*Dataset records:*
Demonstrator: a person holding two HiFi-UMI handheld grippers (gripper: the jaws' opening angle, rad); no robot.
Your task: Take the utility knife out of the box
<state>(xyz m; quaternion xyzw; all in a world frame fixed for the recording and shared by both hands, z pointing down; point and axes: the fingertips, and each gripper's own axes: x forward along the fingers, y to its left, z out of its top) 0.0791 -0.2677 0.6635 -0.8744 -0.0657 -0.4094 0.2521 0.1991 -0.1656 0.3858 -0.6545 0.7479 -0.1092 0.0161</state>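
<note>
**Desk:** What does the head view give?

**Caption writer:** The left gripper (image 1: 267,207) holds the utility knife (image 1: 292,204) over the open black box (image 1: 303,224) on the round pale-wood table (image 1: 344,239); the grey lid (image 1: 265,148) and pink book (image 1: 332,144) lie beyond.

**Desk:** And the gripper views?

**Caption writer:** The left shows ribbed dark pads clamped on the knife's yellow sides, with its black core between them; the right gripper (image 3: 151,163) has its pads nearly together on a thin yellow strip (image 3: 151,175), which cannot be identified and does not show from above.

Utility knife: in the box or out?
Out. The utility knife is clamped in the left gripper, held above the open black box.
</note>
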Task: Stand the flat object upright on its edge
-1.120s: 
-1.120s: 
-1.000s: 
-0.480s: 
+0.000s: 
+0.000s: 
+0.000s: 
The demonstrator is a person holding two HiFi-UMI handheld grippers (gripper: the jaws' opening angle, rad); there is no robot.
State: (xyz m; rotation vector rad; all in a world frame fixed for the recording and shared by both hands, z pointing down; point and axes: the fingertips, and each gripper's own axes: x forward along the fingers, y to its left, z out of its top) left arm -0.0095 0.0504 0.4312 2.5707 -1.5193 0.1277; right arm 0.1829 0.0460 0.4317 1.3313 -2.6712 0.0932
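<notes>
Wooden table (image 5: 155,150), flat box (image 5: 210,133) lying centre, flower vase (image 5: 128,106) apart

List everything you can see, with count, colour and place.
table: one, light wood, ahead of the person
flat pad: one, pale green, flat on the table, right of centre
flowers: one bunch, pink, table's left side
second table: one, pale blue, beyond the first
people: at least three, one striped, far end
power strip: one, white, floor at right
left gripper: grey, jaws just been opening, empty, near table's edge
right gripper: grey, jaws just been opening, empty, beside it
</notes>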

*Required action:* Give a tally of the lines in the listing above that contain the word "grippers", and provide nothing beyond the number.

*Response area:* 2